Copy each line of the material in which the word "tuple" appears.

> **Supplied entries**
----

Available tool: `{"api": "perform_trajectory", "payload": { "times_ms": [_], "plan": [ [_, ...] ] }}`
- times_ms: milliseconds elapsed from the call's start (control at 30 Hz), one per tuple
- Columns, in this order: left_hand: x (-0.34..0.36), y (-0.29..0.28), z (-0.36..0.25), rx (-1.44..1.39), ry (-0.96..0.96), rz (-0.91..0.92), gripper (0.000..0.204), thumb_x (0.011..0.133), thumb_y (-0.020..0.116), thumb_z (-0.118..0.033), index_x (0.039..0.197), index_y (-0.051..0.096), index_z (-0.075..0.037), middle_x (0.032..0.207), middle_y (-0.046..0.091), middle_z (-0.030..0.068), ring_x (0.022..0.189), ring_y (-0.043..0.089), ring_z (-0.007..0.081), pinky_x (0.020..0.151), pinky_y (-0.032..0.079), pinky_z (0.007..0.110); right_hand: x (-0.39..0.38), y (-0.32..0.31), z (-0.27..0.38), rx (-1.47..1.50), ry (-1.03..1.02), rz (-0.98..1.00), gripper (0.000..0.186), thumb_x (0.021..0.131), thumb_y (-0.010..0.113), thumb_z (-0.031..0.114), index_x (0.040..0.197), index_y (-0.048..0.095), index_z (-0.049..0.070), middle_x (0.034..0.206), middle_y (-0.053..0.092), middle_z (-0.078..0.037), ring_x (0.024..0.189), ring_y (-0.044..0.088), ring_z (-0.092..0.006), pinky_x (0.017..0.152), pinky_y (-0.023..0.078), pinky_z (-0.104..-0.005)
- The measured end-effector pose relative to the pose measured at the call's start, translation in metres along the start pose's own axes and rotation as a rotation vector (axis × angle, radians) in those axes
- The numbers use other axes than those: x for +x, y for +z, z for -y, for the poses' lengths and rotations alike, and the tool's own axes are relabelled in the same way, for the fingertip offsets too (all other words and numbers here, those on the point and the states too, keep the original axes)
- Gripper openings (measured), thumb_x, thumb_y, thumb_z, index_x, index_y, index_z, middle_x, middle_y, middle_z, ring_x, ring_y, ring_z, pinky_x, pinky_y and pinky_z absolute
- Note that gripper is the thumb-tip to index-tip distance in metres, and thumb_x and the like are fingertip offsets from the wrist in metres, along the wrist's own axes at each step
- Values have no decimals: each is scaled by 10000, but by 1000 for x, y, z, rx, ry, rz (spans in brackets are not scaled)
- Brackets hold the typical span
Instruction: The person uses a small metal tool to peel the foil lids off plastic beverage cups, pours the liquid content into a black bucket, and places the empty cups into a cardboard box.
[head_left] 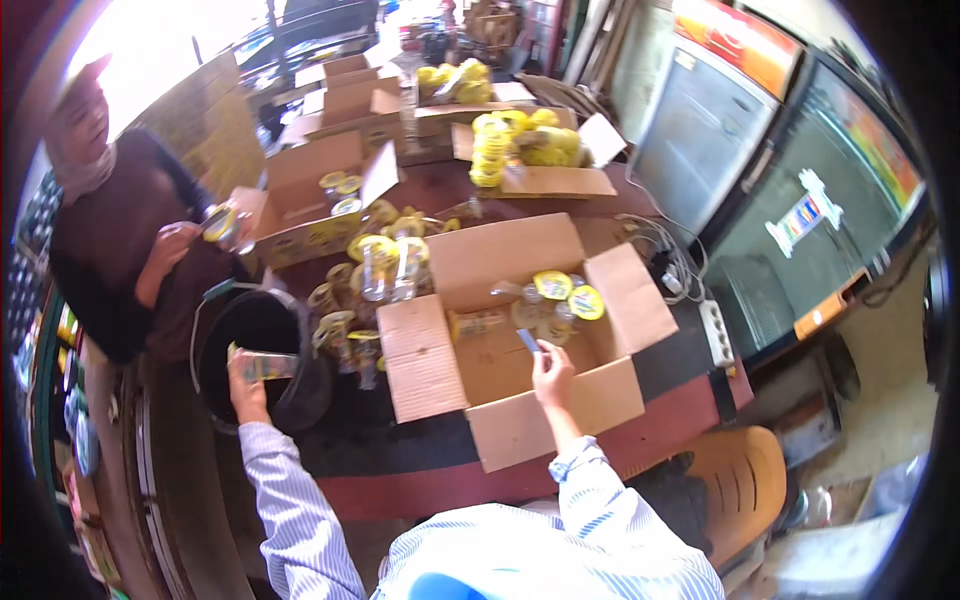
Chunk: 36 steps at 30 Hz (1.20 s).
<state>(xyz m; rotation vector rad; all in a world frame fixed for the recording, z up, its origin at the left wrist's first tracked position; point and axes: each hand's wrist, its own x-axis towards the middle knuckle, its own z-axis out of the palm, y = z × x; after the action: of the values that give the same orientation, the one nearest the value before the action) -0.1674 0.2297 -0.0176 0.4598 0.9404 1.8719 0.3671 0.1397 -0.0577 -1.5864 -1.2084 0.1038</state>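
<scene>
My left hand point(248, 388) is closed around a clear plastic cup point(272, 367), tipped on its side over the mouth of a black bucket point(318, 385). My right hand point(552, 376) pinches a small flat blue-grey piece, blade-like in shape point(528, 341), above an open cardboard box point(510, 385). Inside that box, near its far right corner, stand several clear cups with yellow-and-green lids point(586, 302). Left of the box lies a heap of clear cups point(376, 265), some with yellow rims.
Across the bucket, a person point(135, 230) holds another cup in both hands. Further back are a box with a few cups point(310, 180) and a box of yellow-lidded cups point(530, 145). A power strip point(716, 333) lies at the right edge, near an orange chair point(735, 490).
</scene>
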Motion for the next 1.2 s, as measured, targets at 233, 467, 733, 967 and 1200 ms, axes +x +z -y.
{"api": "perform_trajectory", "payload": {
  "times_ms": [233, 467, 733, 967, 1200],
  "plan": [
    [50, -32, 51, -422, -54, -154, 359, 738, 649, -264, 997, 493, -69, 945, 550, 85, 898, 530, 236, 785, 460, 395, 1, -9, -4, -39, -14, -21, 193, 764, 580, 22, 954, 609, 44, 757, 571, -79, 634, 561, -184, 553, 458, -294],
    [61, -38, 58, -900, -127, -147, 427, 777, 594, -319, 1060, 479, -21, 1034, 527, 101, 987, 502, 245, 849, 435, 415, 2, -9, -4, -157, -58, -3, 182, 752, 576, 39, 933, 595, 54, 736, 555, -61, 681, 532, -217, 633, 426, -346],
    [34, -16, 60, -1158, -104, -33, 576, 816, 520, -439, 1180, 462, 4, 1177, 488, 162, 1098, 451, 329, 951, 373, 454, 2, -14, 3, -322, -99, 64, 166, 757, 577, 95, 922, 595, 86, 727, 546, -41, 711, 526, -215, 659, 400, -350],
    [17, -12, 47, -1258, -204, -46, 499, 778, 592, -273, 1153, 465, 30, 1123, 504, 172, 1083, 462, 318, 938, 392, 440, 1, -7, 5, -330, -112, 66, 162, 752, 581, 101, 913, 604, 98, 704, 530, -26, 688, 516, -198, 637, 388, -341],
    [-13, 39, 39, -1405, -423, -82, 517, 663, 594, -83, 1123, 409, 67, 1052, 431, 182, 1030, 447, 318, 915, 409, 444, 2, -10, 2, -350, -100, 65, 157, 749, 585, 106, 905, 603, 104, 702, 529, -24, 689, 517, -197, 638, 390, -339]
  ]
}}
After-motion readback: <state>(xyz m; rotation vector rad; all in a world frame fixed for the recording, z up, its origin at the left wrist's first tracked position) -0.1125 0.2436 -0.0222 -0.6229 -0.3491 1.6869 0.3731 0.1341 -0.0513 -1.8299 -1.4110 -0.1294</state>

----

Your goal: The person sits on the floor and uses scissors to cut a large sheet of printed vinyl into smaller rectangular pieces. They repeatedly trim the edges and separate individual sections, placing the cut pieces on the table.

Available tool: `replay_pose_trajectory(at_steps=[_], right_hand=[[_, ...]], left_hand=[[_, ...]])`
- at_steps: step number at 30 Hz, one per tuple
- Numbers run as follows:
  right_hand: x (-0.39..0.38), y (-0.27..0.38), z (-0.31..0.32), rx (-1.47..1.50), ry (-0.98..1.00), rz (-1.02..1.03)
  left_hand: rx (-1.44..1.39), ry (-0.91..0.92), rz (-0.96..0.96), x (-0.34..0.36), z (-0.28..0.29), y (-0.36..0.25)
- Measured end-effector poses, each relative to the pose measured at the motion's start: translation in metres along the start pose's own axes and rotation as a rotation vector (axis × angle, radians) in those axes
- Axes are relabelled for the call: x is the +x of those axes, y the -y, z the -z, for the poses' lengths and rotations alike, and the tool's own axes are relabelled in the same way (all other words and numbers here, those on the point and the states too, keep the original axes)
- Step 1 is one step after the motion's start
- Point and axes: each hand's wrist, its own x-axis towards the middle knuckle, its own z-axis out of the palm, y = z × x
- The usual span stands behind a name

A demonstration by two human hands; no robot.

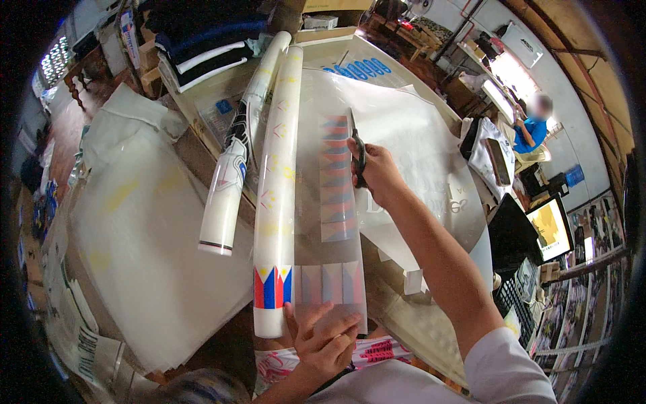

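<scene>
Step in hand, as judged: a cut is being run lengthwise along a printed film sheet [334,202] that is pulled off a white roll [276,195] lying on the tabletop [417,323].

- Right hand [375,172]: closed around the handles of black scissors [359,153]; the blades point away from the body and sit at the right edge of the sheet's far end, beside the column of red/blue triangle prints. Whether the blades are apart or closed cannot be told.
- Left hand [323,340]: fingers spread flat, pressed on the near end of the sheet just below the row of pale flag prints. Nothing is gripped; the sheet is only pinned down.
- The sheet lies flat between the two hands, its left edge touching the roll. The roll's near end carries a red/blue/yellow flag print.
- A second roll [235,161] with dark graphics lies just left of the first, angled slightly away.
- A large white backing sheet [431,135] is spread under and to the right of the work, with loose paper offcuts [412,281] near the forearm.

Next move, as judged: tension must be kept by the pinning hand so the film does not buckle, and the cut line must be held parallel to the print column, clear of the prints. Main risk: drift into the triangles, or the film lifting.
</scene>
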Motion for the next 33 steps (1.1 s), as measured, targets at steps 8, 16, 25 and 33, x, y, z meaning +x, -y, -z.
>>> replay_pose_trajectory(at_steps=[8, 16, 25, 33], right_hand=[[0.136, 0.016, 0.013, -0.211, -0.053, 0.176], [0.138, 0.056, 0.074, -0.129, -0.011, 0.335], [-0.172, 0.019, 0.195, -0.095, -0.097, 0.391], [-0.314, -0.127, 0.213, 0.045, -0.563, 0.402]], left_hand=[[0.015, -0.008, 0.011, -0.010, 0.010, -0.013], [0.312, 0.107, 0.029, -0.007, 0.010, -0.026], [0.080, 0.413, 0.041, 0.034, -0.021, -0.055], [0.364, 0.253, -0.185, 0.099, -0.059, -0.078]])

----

> **Response area**
- times_ms: milliseconds elapsed from the call's start (control at 30 Hz), one per tuple
- at_steps: step number at 30 Hz, one per tuple

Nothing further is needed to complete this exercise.